Critics are quick to point out that Carine Adler was in her forties when she directed her first feature film, Under the Skin (1997). (She is no "twenty something headstrong film gal using her first feature film as therapy," said Sarah Jameson in Movies by Women.) Among Adler's other work as writer and director are the short films, Jamie (1980), made at the National Film and Television School, and Fever (1994), a model for Under the Skin.
A BFI/Channel Four production, Under the Skin was made in association with Rouge Films and the Merseyside Film Production Fund.

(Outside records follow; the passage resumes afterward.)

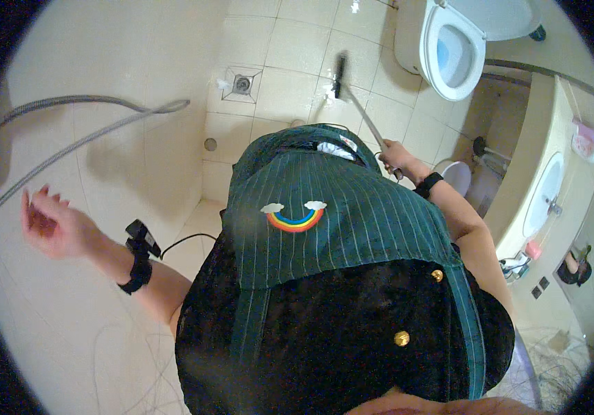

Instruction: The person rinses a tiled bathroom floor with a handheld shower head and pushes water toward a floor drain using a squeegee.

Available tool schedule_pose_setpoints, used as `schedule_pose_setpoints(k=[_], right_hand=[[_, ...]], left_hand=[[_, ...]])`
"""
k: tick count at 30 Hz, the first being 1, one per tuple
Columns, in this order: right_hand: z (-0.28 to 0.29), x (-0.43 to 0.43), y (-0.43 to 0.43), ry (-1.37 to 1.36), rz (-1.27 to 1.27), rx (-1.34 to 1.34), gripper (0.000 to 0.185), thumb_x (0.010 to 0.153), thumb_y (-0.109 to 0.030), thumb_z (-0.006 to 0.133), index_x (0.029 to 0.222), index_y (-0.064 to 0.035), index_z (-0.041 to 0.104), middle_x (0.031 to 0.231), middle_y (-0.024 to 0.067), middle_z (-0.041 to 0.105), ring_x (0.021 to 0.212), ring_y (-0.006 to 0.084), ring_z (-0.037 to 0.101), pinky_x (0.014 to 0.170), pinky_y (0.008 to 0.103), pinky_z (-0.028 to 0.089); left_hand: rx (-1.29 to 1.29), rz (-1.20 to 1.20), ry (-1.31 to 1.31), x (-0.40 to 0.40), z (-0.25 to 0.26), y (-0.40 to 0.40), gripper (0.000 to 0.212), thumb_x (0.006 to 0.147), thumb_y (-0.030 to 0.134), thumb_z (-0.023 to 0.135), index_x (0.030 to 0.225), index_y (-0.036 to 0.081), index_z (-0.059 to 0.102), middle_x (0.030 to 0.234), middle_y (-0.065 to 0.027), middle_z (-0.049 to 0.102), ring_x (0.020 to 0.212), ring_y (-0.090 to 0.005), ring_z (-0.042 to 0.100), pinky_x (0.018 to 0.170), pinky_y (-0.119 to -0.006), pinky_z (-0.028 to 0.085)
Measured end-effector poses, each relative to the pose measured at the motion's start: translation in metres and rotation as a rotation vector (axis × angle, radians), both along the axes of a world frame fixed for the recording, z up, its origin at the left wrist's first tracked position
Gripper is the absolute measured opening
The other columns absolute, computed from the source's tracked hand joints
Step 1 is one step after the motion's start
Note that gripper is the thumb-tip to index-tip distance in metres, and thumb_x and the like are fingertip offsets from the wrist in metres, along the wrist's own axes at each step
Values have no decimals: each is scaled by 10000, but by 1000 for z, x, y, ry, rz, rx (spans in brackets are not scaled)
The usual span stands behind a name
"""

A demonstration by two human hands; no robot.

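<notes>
My right hand (399, 158) is closed around the handle of a long-handled floor brush or squeegee (369, 120), right of the green striped apron (297, 207). The tool's dark, blurred head (339, 75) lies over the wet floor tiles, between the floor drain and the toilet. My left hand (53, 223) is raised at the left with its fingers curled loosely and nothing seen in it. Just beyond it runs a grey metal shower hose (76, 148). Both wrists bear black straps, the left one with a small device on it.
A square floor drain (243, 84) lies ahead, with a round cover (210, 144) nearer. The toilet (452, 57) stands at upper right with its lid up. At right are a white bucket or basin (455, 177) and a counter with a washbasin (543, 197). A tiled wall is at left.
</notes>
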State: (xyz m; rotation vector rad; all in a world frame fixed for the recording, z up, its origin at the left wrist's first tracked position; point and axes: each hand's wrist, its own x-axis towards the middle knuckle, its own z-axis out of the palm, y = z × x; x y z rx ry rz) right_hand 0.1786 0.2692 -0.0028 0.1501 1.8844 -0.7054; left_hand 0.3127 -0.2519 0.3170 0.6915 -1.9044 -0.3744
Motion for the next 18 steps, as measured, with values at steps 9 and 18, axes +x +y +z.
schedule_pose_setpoints(k=[9,18], right_hand=[[49,-48,-39,153,80,45,588,707,-48,564,1280,-88,434,594,91,562,390,153,491,356,299,420],[9,-108,8,464,357,325,598,714,-21,477,1287,-37,307,841,269,601,705,351,618,677,472,501]], left_hand=[[276,-58,-229,17,-65,8,148,879,99,527,998,29,581,698,-41,586,616,-79,546,515,-187,419],[467,32,-306,72,-66,91,193,902,166,511,1060,70,567,659,4,535,587,-57,480,504,-189,375]])
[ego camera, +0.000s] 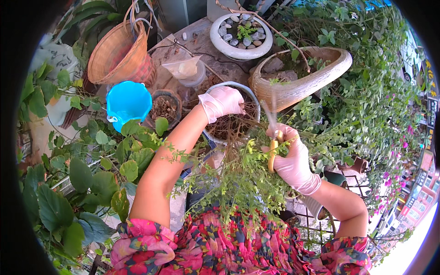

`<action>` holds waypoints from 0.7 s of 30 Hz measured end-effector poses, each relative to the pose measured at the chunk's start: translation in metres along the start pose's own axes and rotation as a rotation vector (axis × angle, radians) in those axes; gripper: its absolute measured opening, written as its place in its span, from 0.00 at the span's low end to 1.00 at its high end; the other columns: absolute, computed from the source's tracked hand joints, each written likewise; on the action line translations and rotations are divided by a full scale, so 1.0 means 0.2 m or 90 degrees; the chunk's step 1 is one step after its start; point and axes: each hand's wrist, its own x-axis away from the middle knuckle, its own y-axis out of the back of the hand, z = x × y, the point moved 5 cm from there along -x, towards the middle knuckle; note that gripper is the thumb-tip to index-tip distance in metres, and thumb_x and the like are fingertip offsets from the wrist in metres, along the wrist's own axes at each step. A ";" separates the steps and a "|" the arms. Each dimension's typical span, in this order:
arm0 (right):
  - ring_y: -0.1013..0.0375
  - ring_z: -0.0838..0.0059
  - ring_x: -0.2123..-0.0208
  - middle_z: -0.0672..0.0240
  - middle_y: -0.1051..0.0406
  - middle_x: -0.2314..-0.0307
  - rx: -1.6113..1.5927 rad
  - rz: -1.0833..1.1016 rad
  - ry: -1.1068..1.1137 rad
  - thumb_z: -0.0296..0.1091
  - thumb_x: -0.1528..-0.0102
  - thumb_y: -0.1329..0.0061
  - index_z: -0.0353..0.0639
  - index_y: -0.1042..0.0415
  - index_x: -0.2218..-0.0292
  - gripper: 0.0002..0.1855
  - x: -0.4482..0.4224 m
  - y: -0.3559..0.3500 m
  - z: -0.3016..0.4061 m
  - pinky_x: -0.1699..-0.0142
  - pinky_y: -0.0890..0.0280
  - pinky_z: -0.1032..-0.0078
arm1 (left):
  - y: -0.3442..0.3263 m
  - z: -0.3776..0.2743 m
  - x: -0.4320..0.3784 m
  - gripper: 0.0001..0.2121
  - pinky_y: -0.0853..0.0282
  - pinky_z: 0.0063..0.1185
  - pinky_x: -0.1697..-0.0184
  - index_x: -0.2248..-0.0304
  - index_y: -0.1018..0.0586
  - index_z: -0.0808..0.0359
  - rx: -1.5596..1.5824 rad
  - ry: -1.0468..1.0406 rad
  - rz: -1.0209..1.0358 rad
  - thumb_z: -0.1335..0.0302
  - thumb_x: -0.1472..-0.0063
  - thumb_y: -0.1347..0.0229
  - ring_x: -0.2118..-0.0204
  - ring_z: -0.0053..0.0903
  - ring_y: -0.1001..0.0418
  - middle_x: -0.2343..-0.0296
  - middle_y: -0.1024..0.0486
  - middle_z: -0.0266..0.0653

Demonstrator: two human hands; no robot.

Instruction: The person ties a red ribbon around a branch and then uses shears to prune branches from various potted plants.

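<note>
My left hand, in a thin pale glove, reaches over a round white-rimmed pot. Its fingers are closed on thin brown stems in the pot. From there a leafy green plant spills over the near rim towards my floral top. My right hand, gloved too, grips scissors with yellow handles to the right of the pot. Their blades point away from me and are blurred, apart from the stems. Green sprigs lie close by the handles.
Beyond the pot, a table bears a white bowl planter with pebbles, a trough-like planter and a plastic tub. Left are a wicker basket, blue bucket and small pot. Dense foliage rises at right.
</note>
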 end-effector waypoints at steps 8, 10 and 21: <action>0.31 0.62 0.65 0.65 0.30 0.67 0.155 0.012 0.147 0.27 0.62 0.44 0.43 0.39 0.64 0.22 0.01 -0.01 -0.02 0.47 0.48 0.59 | 0.01 0.13 -0.02 0.13 0.33 0.28 0.72 0.80 0.22 0.60 0.057 0.166 -0.166 0.59 0.54 0.47 0.76 0.36 0.28 0.82 0.27 0.40; 0.32 0.62 0.63 0.65 0.31 0.66 0.115 0.009 0.149 0.25 0.63 0.43 0.42 0.39 0.63 0.24 0.02 0.01 -0.02 0.47 0.48 0.59 | 0.02 0.14 0.00 0.13 0.33 0.28 0.71 0.80 0.23 0.61 0.134 0.178 -0.278 0.59 0.54 0.48 0.76 0.37 0.28 0.81 0.27 0.41; 0.36 0.82 0.62 0.69 0.34 0.64 -0.162 -0.088 -0.021 0.25 0.58 0.44 0.40 0.40 0.55 0.28 0.03 0.05 -0.11 0.54 0.41 0.81 | 0.01 0.23 0.09 0.11 0.31 0.31 0.72 0.76 0.22 0.65 -0.126 0.334 -0.058 0.66 0.53 0.50 0.75 0.37 0.26 0.80 0.26 0.45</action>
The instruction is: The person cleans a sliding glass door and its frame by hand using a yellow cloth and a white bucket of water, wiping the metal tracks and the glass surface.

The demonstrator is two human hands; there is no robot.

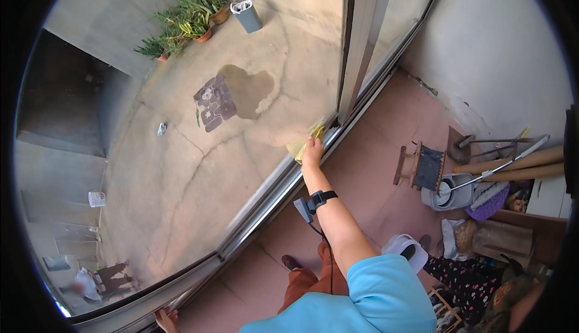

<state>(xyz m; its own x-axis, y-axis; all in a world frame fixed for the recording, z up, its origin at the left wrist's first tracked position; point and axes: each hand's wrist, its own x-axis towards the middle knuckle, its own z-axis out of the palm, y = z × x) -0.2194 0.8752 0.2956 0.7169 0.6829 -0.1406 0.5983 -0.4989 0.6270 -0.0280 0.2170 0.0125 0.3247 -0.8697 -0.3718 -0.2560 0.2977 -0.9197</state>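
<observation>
My right hand (312,152) grips a yellow cloth (318,132) and holds it against a large glass pane (253,161), low down by the metal sill track (271,206). A faint pale-yellow reflection of the cloth shows in the glass beside it. Close to the cloth stands the upright metal frame post (355,62). A strapped device with a cable sits on my right forearm. At the lower left, my left hand (167,320) touches the edge of the metal frame (149,303); only its fingers and part of the palm show.
Indoors at right are a small wooden stool (427,165), a mop bucket (450,193) with its mop, cardboard tubes (520,163) and a plastic tub (405,251). Another person in floral trousers (466,283) is at lower right. Beyond the glass are potted plants (185,23) and a grey bin (247,16).
</observation>
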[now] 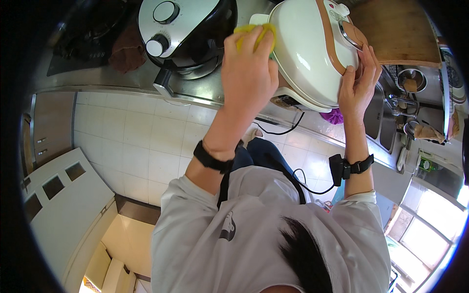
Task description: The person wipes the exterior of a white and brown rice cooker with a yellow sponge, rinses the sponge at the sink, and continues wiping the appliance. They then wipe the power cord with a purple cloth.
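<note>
A white lidded electric cooker (pixel 300 47) with an orange-brown band stands tilted in view on the steel counter. My left hand (pixel 251 69) holds a yellow cloth or sponge (pixel 271 36) against the cooker's hinge-side rim, beside a small white tab. On the other side, my right hand (pixel 361 78) rests with spread fingers on the lid's edge near its brown and chrome handle (pixel 353 34). Part of the yellow piece is hidden under my left fingers.
Left of the cooker stands a black and silver air fryer (pixel 183 33), its handle jutting over the counter edge. A brown cloth (pixel 126 53) lies by the dark hob. A purple cloth (pixel 332 116), a wooden board (pixel 395 33) and a sink (pixel 381 117) are at the right; a black cable hangs below the cooker.
</note>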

The film won critical acclaim and received the Michael Powell Award for Best British feature film at the 1997 Edinburgh International Film Festival, Critics Award at the 1997 Toronto International Film Festival, and was an Official Selection at the 1998 Sundance Film Festival.
The film, while British in its setting in Merseyside, reveals its connections to British and international cinema, and Adler has acknowledged indebtedness not only to Ken Loach but also to Hong Kong director Wong Kar Wai. Reviewers have described Under the Skin as a "raw", "unnerving", and "brilliant" exploration of a young woman's "sexual odyssey". It is woman-centered, focusing on maternal-daughter, sister-sister relations, language and the formation of the feminine subject and the female body as expressive of conflicts over femininity and social conformity. Under the Skin is a contribution to British feminist theory and its expression through cinema.